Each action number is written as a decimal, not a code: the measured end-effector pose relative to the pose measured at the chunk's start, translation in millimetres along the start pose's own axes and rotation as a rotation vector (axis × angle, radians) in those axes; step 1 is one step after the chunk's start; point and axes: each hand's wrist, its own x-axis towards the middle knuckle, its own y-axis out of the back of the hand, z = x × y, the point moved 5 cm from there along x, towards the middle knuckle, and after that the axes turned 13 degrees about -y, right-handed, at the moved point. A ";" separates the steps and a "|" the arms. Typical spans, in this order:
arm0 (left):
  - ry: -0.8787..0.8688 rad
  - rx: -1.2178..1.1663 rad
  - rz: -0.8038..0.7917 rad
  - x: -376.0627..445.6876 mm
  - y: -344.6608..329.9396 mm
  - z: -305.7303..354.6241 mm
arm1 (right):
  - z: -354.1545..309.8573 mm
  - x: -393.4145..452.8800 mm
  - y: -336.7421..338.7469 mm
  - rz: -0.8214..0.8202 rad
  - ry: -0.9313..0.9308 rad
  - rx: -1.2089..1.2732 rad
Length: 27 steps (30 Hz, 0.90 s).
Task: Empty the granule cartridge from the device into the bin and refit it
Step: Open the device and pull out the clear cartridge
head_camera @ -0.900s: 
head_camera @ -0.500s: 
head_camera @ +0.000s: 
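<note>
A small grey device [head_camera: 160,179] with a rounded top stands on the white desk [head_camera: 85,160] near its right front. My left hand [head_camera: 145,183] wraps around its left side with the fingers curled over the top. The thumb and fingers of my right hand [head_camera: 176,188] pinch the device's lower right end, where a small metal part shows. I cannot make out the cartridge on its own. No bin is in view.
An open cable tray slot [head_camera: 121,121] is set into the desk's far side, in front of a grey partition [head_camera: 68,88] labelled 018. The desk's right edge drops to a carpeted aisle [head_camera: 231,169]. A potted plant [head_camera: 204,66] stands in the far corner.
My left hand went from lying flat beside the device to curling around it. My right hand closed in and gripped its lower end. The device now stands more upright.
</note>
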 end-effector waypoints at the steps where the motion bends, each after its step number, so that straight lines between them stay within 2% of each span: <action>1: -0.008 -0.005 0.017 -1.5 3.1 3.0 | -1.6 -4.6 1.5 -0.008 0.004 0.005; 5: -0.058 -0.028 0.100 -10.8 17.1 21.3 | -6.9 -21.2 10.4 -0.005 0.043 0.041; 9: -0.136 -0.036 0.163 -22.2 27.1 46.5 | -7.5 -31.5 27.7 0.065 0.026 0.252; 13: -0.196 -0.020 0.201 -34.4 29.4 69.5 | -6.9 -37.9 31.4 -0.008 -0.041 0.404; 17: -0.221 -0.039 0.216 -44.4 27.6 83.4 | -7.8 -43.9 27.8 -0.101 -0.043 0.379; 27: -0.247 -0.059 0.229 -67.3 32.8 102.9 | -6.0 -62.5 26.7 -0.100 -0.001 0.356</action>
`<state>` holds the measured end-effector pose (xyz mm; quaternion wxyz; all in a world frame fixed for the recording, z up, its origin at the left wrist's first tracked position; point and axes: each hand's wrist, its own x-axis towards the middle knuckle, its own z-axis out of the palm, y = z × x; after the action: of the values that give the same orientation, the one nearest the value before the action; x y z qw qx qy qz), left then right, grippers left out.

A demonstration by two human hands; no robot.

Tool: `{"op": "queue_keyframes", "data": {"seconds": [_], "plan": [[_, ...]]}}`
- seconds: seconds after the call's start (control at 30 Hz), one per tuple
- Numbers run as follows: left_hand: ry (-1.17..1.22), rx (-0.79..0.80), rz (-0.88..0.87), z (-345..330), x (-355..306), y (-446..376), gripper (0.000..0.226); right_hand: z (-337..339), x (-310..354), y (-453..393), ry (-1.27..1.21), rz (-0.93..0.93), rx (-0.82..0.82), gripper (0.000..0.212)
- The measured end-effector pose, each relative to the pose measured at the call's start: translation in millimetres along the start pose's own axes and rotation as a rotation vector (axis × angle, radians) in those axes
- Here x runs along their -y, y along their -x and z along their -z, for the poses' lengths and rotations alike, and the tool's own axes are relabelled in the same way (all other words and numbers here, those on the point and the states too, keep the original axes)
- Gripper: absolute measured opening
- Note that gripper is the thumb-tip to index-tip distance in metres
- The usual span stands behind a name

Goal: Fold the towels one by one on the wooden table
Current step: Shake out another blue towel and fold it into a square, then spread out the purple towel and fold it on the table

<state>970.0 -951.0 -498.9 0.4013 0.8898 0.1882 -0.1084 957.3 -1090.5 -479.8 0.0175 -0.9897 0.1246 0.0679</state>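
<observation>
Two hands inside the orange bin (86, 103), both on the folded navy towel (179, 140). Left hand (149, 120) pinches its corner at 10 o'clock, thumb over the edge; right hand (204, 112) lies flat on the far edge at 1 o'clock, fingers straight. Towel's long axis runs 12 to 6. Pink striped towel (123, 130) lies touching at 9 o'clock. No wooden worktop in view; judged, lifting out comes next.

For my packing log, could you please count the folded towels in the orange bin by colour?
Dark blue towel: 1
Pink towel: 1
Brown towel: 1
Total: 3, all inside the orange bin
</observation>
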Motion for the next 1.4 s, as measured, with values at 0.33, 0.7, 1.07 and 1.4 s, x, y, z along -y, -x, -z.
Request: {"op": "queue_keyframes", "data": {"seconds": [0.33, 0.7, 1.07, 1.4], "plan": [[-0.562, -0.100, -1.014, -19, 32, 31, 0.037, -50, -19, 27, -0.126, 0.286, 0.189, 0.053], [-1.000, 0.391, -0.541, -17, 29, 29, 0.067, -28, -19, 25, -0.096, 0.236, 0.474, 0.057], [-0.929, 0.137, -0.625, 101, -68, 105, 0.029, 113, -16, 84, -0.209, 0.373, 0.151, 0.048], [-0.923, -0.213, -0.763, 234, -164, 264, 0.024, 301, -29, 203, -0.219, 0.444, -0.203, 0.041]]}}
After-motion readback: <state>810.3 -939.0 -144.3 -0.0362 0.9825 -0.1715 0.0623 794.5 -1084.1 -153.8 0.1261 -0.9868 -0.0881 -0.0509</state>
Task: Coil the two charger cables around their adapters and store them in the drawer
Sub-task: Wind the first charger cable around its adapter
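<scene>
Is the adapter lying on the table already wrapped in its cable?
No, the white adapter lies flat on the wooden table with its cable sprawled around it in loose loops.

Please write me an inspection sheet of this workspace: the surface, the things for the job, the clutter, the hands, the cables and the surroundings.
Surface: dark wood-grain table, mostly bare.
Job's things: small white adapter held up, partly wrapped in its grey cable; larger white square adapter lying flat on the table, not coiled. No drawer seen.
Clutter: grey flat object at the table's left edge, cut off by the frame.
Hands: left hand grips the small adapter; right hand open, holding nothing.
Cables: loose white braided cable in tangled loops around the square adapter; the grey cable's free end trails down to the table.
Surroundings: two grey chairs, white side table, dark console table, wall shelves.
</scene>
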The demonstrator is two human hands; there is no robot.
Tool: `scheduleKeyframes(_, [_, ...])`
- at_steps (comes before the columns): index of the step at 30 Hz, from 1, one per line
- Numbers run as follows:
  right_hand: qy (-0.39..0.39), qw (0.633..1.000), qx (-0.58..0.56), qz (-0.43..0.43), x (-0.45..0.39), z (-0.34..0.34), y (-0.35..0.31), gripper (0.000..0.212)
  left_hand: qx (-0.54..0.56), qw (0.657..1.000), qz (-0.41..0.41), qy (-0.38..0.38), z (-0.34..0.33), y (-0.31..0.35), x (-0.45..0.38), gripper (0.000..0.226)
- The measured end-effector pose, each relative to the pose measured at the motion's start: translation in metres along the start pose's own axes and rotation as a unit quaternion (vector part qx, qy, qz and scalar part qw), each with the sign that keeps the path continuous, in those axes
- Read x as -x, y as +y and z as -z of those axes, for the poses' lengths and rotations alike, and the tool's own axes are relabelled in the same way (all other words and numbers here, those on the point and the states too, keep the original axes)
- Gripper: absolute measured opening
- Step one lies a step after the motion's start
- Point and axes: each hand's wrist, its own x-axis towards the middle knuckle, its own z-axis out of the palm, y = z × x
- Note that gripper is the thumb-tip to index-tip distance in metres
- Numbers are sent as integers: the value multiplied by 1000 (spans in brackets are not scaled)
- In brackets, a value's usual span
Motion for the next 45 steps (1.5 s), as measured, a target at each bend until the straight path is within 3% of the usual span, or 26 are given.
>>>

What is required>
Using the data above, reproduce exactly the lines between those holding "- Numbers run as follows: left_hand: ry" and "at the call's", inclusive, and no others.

Answer to this problem>
- Numbers run as follows: left_hand: ry (-1.17..1.22), rx (-0.79..0.80), rz (-0.88..0.87), z (-345..330), x (-355..306), y (-446..376), gripper (0.000..0.226); right_hand: z (-337..339), x (-310..354), y (-453..393), ry (-1.27..1.21), rz (-0.93..0.93), rx (-0.82..0.82), gripper (0.000..0.212)
- The measured end-effector pose, each relative to the pose measured at the call's start: translation in millimetres along the start pose's own axes and rotation as a rotation vector (axis × angle, radians) in those axes

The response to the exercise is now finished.